───── Entries provided ─────

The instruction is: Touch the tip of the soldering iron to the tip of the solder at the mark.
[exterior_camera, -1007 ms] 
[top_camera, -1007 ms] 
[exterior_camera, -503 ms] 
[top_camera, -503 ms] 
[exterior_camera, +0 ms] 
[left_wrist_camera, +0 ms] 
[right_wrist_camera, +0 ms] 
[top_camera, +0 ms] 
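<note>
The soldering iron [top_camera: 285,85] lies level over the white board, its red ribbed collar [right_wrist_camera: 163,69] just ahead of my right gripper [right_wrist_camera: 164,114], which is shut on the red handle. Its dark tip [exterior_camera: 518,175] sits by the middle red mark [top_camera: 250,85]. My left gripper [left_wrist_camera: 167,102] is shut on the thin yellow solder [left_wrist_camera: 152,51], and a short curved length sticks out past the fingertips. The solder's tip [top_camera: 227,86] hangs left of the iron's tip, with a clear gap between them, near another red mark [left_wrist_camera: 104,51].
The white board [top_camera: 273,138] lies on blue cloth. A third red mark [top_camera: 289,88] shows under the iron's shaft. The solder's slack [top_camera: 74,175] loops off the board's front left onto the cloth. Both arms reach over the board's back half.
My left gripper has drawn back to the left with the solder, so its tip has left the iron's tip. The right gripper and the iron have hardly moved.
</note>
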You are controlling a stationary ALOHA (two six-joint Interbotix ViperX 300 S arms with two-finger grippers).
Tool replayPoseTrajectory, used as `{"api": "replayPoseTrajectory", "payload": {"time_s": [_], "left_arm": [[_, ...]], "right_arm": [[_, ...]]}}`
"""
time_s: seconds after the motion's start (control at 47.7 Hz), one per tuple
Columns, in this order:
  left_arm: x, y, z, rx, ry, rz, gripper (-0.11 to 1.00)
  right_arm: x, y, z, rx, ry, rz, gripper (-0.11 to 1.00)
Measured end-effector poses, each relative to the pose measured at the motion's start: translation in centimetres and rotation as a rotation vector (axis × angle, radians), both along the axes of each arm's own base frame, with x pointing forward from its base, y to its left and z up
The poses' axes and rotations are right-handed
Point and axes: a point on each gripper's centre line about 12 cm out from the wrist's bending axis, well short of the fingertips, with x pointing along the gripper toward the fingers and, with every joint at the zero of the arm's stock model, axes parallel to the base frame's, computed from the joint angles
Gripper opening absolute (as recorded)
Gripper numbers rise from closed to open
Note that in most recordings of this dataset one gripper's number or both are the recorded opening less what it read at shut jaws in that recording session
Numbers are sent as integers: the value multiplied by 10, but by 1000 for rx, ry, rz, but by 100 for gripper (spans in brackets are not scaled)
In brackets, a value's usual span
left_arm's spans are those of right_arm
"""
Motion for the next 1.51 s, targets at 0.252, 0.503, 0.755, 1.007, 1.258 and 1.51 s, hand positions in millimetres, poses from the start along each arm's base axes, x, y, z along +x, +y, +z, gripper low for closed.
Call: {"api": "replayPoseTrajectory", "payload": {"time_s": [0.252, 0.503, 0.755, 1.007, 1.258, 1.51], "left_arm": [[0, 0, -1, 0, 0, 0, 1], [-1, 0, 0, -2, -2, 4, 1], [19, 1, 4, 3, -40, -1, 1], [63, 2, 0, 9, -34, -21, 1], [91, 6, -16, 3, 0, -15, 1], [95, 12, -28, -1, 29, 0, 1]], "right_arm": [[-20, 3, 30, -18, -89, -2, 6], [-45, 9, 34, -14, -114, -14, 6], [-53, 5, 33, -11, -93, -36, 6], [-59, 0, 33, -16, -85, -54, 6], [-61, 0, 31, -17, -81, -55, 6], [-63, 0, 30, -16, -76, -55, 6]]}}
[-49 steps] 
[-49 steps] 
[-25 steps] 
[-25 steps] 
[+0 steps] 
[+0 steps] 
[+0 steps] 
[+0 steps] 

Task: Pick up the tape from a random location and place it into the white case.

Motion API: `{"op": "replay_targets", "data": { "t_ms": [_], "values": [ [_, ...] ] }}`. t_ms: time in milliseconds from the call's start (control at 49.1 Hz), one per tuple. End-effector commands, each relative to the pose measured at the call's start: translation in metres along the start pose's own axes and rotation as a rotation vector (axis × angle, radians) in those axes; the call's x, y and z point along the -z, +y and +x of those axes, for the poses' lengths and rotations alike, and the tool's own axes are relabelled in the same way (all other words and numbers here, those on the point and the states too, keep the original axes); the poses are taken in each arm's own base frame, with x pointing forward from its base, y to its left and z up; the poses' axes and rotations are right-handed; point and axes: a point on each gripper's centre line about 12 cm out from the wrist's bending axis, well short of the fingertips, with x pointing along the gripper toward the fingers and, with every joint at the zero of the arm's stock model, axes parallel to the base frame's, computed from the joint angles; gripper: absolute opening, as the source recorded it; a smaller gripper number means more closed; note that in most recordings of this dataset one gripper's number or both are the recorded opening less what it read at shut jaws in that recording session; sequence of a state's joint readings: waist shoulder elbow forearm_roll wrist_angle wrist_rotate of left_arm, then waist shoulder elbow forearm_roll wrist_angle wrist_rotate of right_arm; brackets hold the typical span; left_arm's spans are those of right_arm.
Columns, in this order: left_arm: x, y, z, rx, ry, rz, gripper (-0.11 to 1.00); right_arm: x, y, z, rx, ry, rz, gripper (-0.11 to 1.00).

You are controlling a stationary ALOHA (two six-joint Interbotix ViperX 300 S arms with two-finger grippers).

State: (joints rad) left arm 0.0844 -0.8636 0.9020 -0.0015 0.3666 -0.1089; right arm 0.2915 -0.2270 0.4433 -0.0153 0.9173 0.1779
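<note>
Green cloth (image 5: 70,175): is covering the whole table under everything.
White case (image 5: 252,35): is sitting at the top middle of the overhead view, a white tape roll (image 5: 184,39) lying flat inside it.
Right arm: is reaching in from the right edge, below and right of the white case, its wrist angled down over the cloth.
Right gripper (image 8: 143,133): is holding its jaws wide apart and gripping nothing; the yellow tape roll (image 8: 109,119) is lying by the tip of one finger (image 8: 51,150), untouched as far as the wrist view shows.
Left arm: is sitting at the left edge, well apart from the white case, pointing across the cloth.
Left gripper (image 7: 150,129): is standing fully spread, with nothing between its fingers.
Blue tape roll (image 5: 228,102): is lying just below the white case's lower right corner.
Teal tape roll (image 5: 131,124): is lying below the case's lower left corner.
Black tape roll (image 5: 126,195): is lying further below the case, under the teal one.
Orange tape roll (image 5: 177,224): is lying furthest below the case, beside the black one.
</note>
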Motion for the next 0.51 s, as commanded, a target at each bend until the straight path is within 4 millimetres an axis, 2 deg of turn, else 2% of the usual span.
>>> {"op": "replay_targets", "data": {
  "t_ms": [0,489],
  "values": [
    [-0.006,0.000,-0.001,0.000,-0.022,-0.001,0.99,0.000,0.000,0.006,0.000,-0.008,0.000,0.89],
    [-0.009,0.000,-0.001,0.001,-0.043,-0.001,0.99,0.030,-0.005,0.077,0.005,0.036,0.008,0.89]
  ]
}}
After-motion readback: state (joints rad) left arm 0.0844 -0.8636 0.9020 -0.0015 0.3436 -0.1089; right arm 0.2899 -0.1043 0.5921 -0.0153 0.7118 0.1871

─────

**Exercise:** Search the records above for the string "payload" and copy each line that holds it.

**Result of this task:**
Tool replayPoseTrajectory, used as `{"api": "replayPoseTrajectory", "payload": {"time_s": [_], "left_arm": [[_, ...]], "right_arm": [[_, ...]]}}`
Call: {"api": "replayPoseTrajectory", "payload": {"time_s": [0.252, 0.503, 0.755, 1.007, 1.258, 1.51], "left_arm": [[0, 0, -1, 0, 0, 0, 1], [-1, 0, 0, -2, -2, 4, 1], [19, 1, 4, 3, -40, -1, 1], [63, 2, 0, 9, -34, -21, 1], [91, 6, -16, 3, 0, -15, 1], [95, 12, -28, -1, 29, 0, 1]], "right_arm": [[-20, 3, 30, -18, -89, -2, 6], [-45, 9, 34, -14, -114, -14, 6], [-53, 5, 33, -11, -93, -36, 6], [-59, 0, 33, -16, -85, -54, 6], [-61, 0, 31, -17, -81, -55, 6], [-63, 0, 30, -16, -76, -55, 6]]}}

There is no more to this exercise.